It similarly blows my mind how far back many languages go with written accounts. My own native language wasn't written down until the 16th century, so its earlier forms are basically unattested. And the 16th writing is just a few sentences in official records and translations of certain Christian prayers. It took until the late 17th century to have a translated Bible, and for the first non-religious texts to appear. Meanwhile some other languages spoken next door had centuries old literature by then.
That's what's mind-blowing to me about pohnpei. It's an island with an airport and internet. English is the official language but according to my relative the native language is what everyone uses day to day.
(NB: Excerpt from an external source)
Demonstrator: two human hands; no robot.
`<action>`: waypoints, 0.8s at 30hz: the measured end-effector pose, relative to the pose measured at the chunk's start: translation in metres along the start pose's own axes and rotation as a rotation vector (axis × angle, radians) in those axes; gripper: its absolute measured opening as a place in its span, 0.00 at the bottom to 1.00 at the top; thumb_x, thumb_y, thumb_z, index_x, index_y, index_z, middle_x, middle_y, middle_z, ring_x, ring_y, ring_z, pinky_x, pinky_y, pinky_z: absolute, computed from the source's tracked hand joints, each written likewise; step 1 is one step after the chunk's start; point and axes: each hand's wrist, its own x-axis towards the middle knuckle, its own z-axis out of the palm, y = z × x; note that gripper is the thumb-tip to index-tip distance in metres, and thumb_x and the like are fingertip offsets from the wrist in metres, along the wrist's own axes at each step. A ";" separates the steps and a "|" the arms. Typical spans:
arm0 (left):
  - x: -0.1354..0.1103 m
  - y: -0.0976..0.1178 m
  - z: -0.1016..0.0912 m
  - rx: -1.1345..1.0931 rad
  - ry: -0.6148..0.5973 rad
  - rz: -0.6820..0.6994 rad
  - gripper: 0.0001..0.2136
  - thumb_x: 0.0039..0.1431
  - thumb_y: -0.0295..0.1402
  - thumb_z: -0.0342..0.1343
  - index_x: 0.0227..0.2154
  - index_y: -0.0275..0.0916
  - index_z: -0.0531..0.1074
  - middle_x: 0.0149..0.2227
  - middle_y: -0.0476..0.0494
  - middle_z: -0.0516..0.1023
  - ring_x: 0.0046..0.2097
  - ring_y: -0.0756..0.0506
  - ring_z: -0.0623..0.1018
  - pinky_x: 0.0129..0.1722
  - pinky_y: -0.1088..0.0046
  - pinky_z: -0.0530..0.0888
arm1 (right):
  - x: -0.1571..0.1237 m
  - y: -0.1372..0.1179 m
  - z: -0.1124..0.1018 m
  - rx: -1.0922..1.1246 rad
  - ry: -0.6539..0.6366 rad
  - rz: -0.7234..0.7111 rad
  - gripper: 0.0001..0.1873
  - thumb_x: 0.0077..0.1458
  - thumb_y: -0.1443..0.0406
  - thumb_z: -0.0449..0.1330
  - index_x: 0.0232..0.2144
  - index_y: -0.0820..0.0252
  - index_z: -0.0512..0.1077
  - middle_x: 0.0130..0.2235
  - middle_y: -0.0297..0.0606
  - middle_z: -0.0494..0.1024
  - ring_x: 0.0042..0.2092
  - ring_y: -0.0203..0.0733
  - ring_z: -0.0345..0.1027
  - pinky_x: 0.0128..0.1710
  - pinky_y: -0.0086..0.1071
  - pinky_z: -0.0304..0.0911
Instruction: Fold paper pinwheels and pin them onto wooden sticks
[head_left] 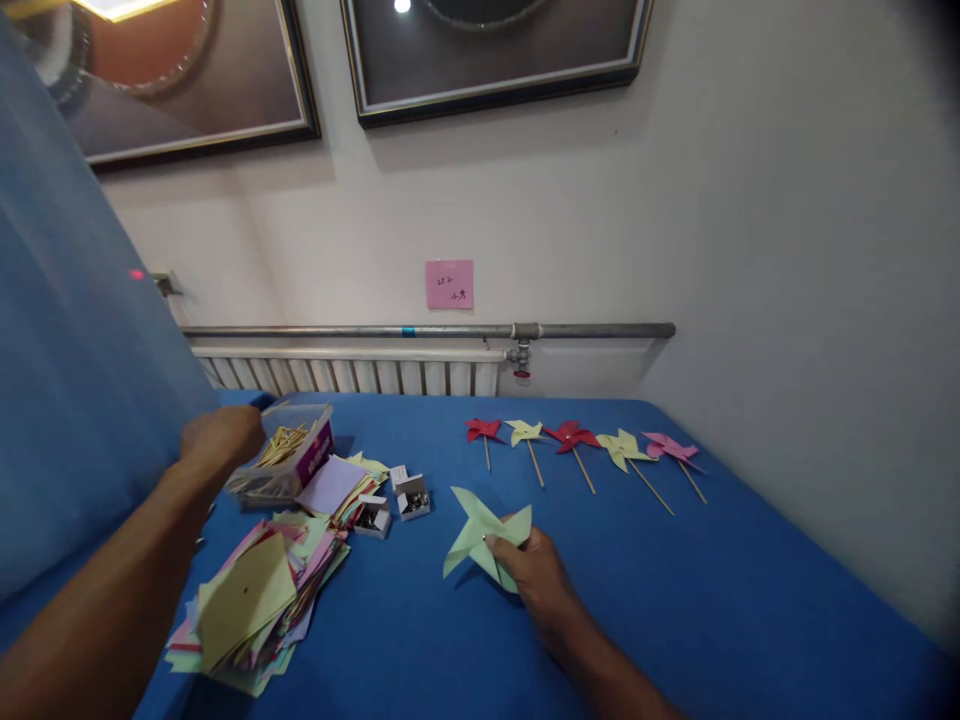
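Observation:
A pale green paper pinwheel (474, 538), with a pin at its centre and no stick showing, is held just above the table by my right hand (541, 582). My thumb presses near the pin. My left hand (223, 438) reaches to the left side of a clear plastic box (315, 452) of thin wooden sticks (283, 445). Its fingers look curled but are mostly hidden, so I cannot tell what they hold. Two small white boxes with dark metal pins, an open one (412, 497) and another (372, 517), stand between the plastic box and the pinwheel.
Stacked coloured paper sheets (247, 600) lie at the left front, with more paper (334, 485) behind. Several finished pinwheels on sticks, including a red one (572, 436), line the back right of the blue table (675, 600). A blue curtain (75, 330) hangs at left.

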 end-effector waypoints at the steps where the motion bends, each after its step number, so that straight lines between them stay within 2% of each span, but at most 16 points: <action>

It has about 40k residents. Literacy is 98%.
Yet with all that, the spoken language remains unwritten. That's just wild to me.
According to Wikipedia, the two most spoken indigenous languages on Pohnpei are written with the Latin alphabet.
https://en.m.wikipedia.org/wiki/Pohnpeian_language
https://en.m.wikipedia.org/wiki/Chuukese_language
See the "phonology" and "orthography" sections of the respective articles. It seems like both have a standard orthography.
Very interesting.
Perhaps my family member confused the fact that the religion had no training materials for the language with there being no written version of the language. (I'm admittedly ignorant about this, I just had a conversation with them on Saturday)
I wonder if the language isn't as commonly written as it is spoken?